→ **WHAT NEEDS TO BE DONE**
Filter the entries below, keeping only lines with the word "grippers".

→ **EXERCISE DATA**
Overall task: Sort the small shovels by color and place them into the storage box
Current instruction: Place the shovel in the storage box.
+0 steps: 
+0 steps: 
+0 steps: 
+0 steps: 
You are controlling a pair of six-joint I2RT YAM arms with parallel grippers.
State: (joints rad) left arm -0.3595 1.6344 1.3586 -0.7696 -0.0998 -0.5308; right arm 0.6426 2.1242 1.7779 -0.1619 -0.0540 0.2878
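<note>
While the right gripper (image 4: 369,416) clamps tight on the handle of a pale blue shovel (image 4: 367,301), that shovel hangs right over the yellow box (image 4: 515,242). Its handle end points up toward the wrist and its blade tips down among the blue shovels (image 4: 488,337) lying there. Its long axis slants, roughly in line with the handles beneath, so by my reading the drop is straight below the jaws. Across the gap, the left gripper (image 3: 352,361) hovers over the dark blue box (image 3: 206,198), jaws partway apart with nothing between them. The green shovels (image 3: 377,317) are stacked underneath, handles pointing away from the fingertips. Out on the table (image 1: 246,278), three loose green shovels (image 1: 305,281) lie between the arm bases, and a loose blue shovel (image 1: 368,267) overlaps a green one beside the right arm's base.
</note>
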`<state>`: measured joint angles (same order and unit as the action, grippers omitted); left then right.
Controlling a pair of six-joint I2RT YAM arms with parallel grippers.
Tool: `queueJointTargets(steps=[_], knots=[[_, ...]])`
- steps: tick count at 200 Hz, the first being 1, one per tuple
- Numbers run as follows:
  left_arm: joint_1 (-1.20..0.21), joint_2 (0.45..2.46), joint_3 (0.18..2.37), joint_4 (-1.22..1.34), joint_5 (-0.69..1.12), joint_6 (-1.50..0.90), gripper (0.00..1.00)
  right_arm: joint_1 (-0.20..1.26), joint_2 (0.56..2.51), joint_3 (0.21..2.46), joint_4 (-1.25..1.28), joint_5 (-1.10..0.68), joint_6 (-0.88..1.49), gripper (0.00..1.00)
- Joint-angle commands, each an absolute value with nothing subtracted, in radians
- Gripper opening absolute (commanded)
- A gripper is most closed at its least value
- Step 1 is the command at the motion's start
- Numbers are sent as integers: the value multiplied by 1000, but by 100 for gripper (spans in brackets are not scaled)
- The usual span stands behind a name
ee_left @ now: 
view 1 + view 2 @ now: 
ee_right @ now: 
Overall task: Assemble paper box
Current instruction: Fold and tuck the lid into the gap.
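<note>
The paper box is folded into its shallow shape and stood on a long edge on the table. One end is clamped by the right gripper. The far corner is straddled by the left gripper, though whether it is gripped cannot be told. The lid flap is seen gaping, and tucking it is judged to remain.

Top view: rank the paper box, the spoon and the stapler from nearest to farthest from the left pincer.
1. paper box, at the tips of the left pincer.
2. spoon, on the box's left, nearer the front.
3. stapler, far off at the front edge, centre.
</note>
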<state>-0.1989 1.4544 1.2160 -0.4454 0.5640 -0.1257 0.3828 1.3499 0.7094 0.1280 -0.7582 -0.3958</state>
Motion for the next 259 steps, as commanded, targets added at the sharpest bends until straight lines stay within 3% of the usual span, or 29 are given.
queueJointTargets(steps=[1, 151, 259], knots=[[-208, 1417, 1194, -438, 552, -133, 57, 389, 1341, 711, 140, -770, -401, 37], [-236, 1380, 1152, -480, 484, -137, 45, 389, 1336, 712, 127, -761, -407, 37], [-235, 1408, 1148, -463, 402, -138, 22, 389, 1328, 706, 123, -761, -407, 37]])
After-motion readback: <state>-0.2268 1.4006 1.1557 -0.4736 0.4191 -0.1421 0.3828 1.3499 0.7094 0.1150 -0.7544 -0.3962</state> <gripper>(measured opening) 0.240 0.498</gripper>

→ **OUTPUT FOR THIS TASK**
You are controlling a pair of six-joint I2RT YAM arms with parallel grippers.
`<state>`: measured joint angles (same order and unit as the action, grippers omitted); left then right.
Controlling a pair of six-joint I2RT YAM arms with parallel grippers.

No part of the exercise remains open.